I don’t really know much about Deadpool, but I’m sure that no one envisioned Jason Lee knock-off Ryan Reynolds playing him. You can rely on Jackman turning out a decent performance, but the only thing you can rely on from Van Milder is delivering his lines with the same bland monotone voice that makes Steven Wright look like he has personality. Of course, if Deadpool fans aren’t offended by his portrayal early in the film, they will be by the final fight. An even bigger insult to the fans comes from the portrayal of Gambit. We’ve been waiting to see Gambit in the X-Men films ever since the first one, and this is what we get for our patience: a pretty boy with a phony Southern accent (when he’s supposed to be Cajun), who apparently has a magic staff his probably lifted from Gandalf’s closet. It’s fairly obvious that the writers had absolutely no comprehension of Gambit’s mutant power, and made no effort to try and understand. This is a total waste of a great character who deserves better than this. Oh, and on a related topic, last I checked, neither Gambit nor Wolverine has the ability to float or do superhuman gymnastics — they are just combat trained. So enough of this wire-fighting bollocks. At least when wire fighting was used in the previous three films it was still in proper context.

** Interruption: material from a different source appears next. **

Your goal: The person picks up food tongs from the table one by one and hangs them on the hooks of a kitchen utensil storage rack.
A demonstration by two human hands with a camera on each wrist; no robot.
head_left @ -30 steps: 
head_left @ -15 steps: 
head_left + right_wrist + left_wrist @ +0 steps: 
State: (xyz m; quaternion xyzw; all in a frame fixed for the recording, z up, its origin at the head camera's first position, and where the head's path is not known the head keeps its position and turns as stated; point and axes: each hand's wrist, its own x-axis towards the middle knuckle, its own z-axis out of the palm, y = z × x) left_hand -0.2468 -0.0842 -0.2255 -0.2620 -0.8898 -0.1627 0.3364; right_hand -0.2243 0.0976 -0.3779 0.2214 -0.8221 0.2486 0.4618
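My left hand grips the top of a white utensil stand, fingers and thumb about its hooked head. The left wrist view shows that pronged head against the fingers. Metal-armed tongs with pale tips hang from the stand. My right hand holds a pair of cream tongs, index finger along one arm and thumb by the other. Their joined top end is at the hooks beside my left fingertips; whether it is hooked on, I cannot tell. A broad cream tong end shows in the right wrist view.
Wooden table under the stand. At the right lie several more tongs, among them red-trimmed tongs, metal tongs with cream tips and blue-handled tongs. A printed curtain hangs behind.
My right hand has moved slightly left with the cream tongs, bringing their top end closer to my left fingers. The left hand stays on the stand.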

Then again, that would mean that the director would have to show some imagination in his direction of the action sequences; unfortunately, this does not apply to director Gavin Hood. In the inevitable “Death-Of-Someone-He-Loves” scene, you are literally able to pin-point the exact time Wolverine does the mourning scream. Seriously, it’s a solid three to five seconds after the woman’s eyes close.
Clearly, Fox is struggling to milk every franchise they’ve got. All of their other attempts to create lucrative franchises have fallen disastrously flat. They even showed signs of desperation by trying to leech off of Watchmen despite the fact that they made no effort to go beyond the first draft of the script. It all shows that they are circling the drain with little hope for rescue. It’s sad, but I seriously think that they are relying on American Idol, The Simpsons, and Family Guy for their revenue. Joke’s on them — rumor has it that Simon Cowell is thinking of leaving, The Simpsons can only last for so long, and Family Guy‘s schtick of non-sequitur jokes that have nothing to do with the plots are becoming an irritation.
If X-Men Origins: Wolverine was meant to herald Fox’s salvation, then they are in big trouble.
ESSENTIALLY: X-Men Origins: Wolverine is so bad I may actually go out and buy X-Men: The Last Stand on Blu-Ray… maybe. Hell, at least I can say I was moderately entertained by that one.